## SOURCE DATA

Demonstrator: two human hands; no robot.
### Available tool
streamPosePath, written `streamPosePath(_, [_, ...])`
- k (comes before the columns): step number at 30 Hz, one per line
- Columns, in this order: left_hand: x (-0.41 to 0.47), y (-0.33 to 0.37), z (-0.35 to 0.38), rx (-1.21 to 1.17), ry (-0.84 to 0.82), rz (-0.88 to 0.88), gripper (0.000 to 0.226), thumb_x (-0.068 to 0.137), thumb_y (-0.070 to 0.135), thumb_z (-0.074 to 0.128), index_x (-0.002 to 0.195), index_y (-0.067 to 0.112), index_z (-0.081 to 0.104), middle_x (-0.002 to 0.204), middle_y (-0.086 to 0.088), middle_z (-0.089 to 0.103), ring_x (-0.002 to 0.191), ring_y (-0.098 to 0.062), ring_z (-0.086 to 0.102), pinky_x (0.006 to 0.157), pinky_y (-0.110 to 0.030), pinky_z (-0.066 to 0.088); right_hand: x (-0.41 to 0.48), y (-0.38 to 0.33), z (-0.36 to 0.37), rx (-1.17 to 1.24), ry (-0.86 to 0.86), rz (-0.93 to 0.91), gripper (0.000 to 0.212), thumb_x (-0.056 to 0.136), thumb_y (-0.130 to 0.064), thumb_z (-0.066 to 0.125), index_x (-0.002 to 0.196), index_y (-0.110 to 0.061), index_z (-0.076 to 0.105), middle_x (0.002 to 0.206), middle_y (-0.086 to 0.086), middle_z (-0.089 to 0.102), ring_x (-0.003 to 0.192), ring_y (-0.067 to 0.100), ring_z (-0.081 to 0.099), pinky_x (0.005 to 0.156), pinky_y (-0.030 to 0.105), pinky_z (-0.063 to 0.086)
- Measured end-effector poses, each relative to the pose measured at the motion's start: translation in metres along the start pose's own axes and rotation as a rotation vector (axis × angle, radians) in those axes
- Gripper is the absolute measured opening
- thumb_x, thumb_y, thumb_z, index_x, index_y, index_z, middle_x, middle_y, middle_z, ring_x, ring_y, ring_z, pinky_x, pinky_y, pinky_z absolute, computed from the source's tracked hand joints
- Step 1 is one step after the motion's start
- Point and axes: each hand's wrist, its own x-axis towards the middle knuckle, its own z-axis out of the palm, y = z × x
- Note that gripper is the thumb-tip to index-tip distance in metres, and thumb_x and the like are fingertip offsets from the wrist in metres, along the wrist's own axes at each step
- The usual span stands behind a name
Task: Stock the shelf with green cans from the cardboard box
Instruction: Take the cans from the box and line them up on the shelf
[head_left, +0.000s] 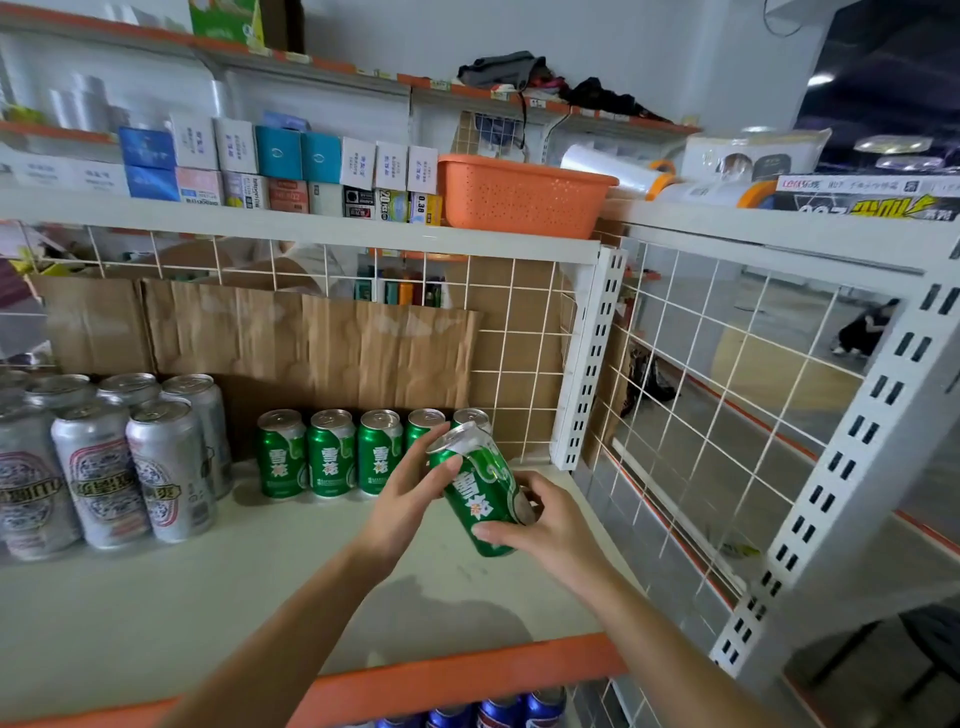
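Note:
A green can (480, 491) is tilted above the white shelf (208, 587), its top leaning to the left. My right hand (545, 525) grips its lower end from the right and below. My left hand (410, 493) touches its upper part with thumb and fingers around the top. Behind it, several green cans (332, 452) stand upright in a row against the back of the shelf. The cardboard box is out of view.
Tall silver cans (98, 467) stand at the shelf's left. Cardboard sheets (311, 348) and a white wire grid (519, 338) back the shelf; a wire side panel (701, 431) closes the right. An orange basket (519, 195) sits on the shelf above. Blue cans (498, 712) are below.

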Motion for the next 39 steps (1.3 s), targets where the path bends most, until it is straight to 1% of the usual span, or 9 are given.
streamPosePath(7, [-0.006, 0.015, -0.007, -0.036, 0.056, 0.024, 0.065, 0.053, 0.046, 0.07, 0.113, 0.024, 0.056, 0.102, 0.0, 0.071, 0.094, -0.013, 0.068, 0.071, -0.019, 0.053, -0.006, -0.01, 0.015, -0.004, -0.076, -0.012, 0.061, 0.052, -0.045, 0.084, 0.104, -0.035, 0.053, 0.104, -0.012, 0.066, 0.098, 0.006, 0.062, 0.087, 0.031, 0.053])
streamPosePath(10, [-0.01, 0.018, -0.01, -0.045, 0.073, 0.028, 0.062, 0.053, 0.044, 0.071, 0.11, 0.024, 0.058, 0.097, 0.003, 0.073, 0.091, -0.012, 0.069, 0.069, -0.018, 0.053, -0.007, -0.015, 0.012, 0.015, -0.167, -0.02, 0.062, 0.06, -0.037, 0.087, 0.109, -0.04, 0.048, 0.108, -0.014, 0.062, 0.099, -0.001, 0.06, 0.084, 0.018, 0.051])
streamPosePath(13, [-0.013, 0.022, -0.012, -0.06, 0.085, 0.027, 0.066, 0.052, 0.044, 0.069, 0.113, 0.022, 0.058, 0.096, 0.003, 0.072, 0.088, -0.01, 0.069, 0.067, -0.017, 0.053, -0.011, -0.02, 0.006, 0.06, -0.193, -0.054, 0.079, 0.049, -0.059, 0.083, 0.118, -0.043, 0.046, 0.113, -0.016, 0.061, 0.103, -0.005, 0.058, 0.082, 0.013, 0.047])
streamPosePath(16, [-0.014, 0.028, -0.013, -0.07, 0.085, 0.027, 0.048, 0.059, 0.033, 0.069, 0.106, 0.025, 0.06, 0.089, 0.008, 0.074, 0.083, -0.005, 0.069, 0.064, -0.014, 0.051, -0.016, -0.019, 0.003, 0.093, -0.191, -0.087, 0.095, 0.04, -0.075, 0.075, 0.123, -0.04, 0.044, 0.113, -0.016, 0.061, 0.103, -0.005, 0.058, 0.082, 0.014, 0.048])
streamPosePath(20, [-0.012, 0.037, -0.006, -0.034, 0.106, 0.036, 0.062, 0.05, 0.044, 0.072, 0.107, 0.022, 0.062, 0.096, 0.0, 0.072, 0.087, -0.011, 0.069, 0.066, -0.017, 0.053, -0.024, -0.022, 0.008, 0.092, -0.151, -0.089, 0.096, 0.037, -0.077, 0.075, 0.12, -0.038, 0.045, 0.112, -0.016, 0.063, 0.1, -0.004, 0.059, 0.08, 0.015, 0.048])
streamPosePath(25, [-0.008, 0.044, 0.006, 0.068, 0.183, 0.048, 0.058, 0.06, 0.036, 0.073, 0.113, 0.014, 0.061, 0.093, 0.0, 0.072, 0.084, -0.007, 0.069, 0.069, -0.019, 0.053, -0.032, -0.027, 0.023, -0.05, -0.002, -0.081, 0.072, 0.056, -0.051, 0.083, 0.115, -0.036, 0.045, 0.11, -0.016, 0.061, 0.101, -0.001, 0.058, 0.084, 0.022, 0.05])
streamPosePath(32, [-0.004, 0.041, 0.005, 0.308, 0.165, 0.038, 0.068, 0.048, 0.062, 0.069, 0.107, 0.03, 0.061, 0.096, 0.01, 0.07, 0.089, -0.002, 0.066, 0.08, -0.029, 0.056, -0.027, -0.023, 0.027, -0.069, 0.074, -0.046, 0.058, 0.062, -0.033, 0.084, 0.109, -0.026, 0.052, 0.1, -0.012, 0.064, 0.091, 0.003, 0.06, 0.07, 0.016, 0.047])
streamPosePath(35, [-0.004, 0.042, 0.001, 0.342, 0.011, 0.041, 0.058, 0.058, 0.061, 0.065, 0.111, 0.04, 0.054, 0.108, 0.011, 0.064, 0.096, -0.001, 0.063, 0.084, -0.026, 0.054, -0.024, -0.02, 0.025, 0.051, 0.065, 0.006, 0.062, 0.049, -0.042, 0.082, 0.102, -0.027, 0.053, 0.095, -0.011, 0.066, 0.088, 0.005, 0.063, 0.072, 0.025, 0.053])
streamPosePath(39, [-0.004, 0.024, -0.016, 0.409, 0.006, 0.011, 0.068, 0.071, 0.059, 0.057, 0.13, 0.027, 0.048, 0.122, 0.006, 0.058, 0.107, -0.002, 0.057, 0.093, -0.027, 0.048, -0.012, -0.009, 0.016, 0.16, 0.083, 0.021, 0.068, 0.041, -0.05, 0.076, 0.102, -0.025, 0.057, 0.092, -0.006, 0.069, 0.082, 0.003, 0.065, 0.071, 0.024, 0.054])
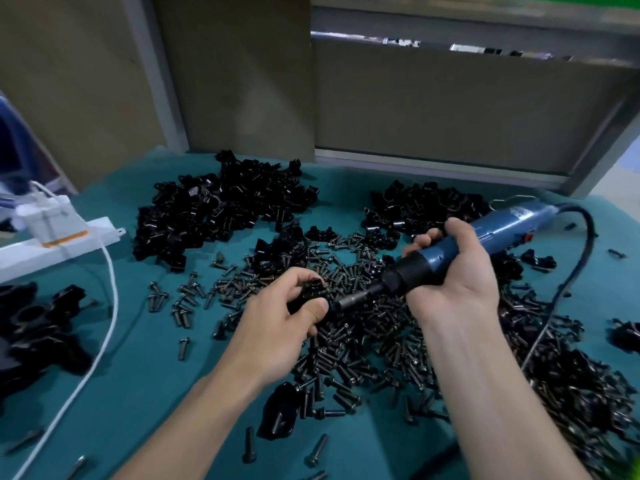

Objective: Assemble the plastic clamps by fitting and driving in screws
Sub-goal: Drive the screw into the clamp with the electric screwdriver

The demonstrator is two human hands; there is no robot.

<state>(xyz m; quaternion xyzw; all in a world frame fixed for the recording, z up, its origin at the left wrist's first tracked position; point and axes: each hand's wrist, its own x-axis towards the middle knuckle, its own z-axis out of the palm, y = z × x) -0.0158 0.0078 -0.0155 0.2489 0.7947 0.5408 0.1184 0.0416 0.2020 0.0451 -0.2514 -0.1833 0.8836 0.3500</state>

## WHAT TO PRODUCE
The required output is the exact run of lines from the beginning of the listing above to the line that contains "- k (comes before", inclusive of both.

## ANSWER SECTION
Demonstrator: two human hands; no robot.
### Available tool
streamPosePath, written `streamPosePath(_, [_, ...])`
- k (comes before the columns): step number at 30 Hz, one per line

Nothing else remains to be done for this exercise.